As the historian Joe Lee has pointed out, "Green" Devlin's insistence that promotions in the public service should be based on merit rather than merely on seniority, while not perhaps as practicable as Devlin had hoped it would be, was revolutionary. No doubt for this reason it evoked considerable foot-dragging among senior civil servants, who feared that they would lose out if the old seniority system was abandoned, and who argued for a considerable time thereafter, with all the power of inertia at their command, that they were too busy to implement it.

There was a singular irony in the fact that that the initial role of the Department of the Public Service (whose creation Devlin had suggested) had little to do with the promotion of dynamic organisational functions, as he had recommended, and everything to do with controlling public service staff numbers and incomes. Indeed, as Lee noted, instead of tackling the fragmentation identified by Devlin, the civil service continued thereafter to grow in size and incoherence, and his recommendations for reform of the systems of promotion that reflected ability rather than seniority considerably longer to implement.

He retained close ties with his native city, and helped Bishop Lucey of Cork in the establishment of a mission in Peru, for which he was awarded a Papal knighthood. He was also later awarded an honorary doctorate from UCC.

He had developed an interest in sailing in the 1950s, and the boats he owned included a Rankin dinghy (built in Cobh), an Enterprise, and a Folkboat.
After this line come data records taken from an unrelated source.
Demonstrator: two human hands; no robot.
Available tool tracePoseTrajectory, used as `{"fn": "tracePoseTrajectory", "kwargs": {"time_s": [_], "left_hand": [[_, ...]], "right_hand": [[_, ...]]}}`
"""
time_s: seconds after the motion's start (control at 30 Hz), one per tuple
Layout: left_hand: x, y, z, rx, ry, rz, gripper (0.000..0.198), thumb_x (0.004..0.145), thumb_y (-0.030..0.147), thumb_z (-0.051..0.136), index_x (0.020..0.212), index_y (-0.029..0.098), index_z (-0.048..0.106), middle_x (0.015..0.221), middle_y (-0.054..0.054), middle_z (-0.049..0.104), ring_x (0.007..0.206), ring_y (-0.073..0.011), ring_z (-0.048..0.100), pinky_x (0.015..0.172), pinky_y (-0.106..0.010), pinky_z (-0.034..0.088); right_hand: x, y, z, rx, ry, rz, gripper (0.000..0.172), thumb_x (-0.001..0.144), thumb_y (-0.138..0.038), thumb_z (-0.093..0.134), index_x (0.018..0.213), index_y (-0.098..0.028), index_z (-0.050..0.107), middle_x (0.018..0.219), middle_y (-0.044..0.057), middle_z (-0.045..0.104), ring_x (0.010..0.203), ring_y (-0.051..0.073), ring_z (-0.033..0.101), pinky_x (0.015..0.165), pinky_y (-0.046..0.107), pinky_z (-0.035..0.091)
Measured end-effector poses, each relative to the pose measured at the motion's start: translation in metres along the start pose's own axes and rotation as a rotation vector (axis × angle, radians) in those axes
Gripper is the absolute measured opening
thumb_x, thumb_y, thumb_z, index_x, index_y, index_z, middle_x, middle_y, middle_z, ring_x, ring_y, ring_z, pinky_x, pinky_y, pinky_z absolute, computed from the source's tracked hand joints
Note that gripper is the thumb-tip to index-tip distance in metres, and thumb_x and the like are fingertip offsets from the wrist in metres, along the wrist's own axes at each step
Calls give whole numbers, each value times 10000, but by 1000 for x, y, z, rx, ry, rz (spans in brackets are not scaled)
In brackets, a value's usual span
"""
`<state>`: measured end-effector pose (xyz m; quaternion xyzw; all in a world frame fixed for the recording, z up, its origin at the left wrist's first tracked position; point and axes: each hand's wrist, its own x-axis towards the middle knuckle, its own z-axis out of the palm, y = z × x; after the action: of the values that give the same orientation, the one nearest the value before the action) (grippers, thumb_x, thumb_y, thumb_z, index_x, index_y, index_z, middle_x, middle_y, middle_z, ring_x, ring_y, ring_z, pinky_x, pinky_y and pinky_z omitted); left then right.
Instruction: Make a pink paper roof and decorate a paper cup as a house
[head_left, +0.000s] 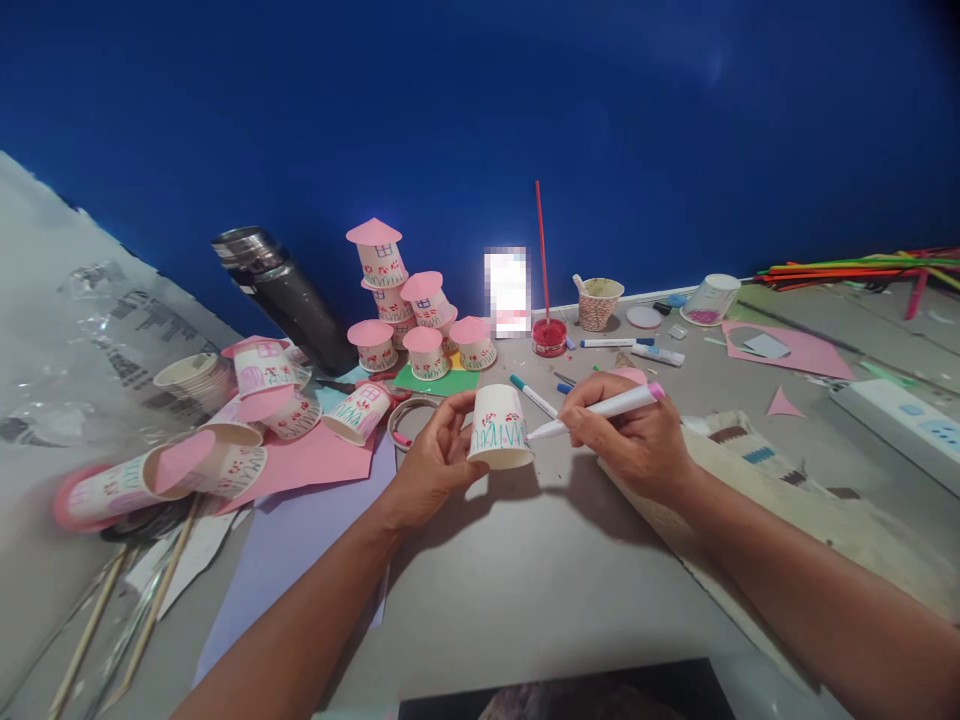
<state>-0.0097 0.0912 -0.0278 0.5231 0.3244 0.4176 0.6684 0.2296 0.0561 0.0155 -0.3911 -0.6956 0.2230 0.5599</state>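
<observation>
A white paper cup, turned upside down, is gripped from the left by my left hand. Green zigzag strokes and small red flowers run around its side. My right hand is closed around a white marker with a pink end. The marker's tip is at the right side of the cup; whether it touches cannot be made out. Behind the cup lies a teal-capped marker. Several decorated cups with pink cone roofs stand stacked on and around a green sheet.
A dark flask leans at the back left, near more decorated cups on pink paper. Back centre are a red tub with a stick and a small patterned cup. A power strip and beige cloth lie right.
</observation>
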Motion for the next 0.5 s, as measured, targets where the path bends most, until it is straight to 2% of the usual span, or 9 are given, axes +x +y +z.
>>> {"fn": "tracePoseTrajectory", "kwargs": {"time_s": [0.23,0.5], "left_hand": [[-1,-2,-1,-1,-6,-7,763,636,95,855,1320,251,555,1441,-95,585,1120,-207,661,904,-290,561],[-1,0,1,51,1,-2,754,652,126,849,1328,265,545,1451,-100,582,1175,-253,660,923,-332,566]], "right_hand": [[0,0,-1,-9,-48,19,192,921,-247,654,736,-198,672,662,5,685,560,124,585,527,246,460],[0,-2,1,-10,-35,43,215,921,-266,657,716,-203,667,664,8,685,560,123,568,534,255,460]]}}
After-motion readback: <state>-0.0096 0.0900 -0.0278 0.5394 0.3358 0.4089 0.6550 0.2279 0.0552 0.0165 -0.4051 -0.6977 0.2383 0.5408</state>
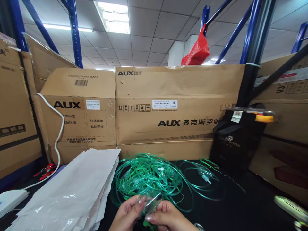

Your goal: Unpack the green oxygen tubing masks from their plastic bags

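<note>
In the lower middle, my left hand [128,211] and my right hand [172,217] come together with fingers closed. Both pinch a crumpled clear plastic piece [154,202] that catches the light; its exact kind is unclear. A bit of green material [149,224] shows beneath it, near the right fingertips. Just beyond the hands lies a tangled heap of clear green tubing [146,171]. Looser loops run to the right, where a pale connector [205,176] rests among clear plastic. My right wrist wears something metallic, partly cut off.
Stacked white plastic mailing bags [72,186] lie at left, beside a white cable [57,141] and white power strip [12,200]. AUX cartons [168,89] wall off the back. A black bag [235,141] stands at right; a light-green object [291,208] lies near the right edge.
</note>
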Demonstrator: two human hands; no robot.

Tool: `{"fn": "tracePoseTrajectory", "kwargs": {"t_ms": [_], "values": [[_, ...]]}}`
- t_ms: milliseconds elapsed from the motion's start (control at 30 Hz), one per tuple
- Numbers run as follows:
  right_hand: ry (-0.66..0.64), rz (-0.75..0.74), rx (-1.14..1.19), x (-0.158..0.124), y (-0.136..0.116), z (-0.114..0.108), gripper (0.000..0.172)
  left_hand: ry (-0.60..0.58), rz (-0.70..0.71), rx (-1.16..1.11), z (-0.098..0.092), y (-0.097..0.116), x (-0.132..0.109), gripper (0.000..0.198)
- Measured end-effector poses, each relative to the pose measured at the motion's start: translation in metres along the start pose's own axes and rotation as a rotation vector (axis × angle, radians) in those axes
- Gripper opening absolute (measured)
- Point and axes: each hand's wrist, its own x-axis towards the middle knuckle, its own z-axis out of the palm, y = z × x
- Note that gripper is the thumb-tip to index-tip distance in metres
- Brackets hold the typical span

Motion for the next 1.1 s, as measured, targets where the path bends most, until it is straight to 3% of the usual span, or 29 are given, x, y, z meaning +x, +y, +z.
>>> {"fn": "tracePoseTrajectory", "kwargs": {"t_ms": [333,533,733,900,1100], "values": [[0.081,0.053,0.031,-0.001,0.006,-0.006,0.012,0.021,0.053,-0.165,0.011,0.012,-0.006,0.03],[0.092,0.041,0.087,-0.002,0.002,-0.004,0.012,0.078,0.072,-0.192,0.014,0.021,-0.011,0.031],[0.07,0.032,0.132,-0.002,0.001,-0.003,0.014,0.091,0.09,-0.239,0.008,0.017,-0.01,0.03],[0.098,0.042,0.093,-0.001,0.005,-0.003,0.013,0.068,0.09,-0.322,0.0,0.013,-0.006,0.029],[0.095,0.038,-0.006,-0.001,0.008,-0.005,0.013,0.126,0.097,-0.323,0.007,0.021,-0.009,0.027]]}}
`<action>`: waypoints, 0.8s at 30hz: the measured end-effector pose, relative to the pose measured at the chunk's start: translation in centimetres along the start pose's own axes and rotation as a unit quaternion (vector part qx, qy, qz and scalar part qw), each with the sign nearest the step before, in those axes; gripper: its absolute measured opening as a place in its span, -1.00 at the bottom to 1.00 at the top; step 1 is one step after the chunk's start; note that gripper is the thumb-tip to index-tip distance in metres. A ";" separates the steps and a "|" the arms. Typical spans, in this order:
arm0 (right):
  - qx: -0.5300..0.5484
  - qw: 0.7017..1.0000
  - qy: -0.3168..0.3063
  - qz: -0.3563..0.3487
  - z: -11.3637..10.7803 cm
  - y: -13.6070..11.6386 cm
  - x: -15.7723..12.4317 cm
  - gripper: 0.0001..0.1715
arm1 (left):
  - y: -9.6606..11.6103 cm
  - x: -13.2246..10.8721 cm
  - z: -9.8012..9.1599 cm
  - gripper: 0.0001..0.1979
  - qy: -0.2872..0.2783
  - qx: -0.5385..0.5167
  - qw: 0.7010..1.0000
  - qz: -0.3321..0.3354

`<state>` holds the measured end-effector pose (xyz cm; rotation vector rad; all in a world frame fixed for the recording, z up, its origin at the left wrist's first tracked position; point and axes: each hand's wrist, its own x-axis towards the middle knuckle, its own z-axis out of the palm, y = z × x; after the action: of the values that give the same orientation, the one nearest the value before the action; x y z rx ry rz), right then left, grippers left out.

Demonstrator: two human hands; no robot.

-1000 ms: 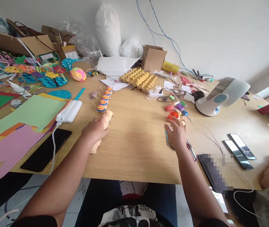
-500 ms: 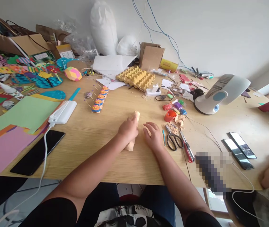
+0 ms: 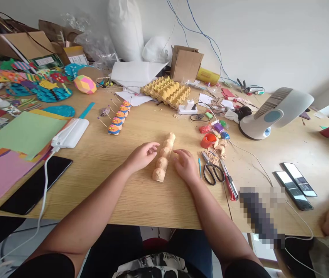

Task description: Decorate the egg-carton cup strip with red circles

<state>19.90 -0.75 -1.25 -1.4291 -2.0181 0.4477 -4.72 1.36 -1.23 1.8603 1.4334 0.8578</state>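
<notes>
Flanking one bare egg-carton strip (image 3: 161,162) of five bumps, we hold our left hand (image 3: 142,157) loosely curled and our right hand (image 3: 186,166) half open with bent fingers, both empty, though we cannot tell whether the right fingertips touch it. We count one painted strip (image 3: 120,117), one pair of scissors (image 3: 208,163), one box cutter (image 3: 230,181) and one red cup (image 3: 208,142). The bare strip lies on the table (image 3: 141,200) between our hands.

Head-worn view, forward and down, near table (image 3: 141,206)
</notes>
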 end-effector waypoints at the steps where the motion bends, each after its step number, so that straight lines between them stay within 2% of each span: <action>1: 0.002 1.000 -0.006 -0.001 0.0 0.0 0.0 -0.60 | -0.2 -0.1 0.1 -0.55 0.001 0.007 1.000 0.021; 4: 0.015 1.000 -0.018 -0.010 -0.1 0.0 0.0 -0.61 | -0.3 0.0 0.2 -0.51 -0.019 0.034 0.997 0.070; 7: 0.025 0.999 -0.027 -0.020 0.0 0.1 0.0 -0.57 | -0.2 0.2 0.2 -0.46 -0.049 0.030 0.995 0.083; 13: 0.029 0.998 -0.054 -0.023 0.2 0.0 0.2 -0.50 | -0.1 0.4 0.7 -0.49 -0.081 -0.004 0.996 0.035; 18: 0.062 0.997 -0.042 -0.021 0.4 0.0 0.3 -0.57 | 0.5 0.2 1.2 -0.50 -0.084 -0.052 0.995 0.022; 24: 0.142 0.989 -0.002 0.031 0.8 0.1 0.5 -0.64 | 0.7 0.4 1.7 -0.46 -0.092 -0.122 0.988 0.001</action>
<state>19.32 -0.15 -1.77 -1.3164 -1.8303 0.7325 -2.93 1.41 -1.63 1.7075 1.1602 0.8001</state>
After 1982 he moved to Dublin, and then, following his retirement, moved to Reengaroga, near Baltimore, to a house which he and his wife Una had built in 1973. At the age of 70, in a retirement which never lacked for activity, he completed a computer course in University College, Cork, and thereafter gave computer lessons for a number of years both to children and to adults in West Cork.

He is survived by his wife Una (née Gallagher), his children Maeve, Hilary, Niall and Anna, his sister Raphael (Darer) and his brother Dan Devlin.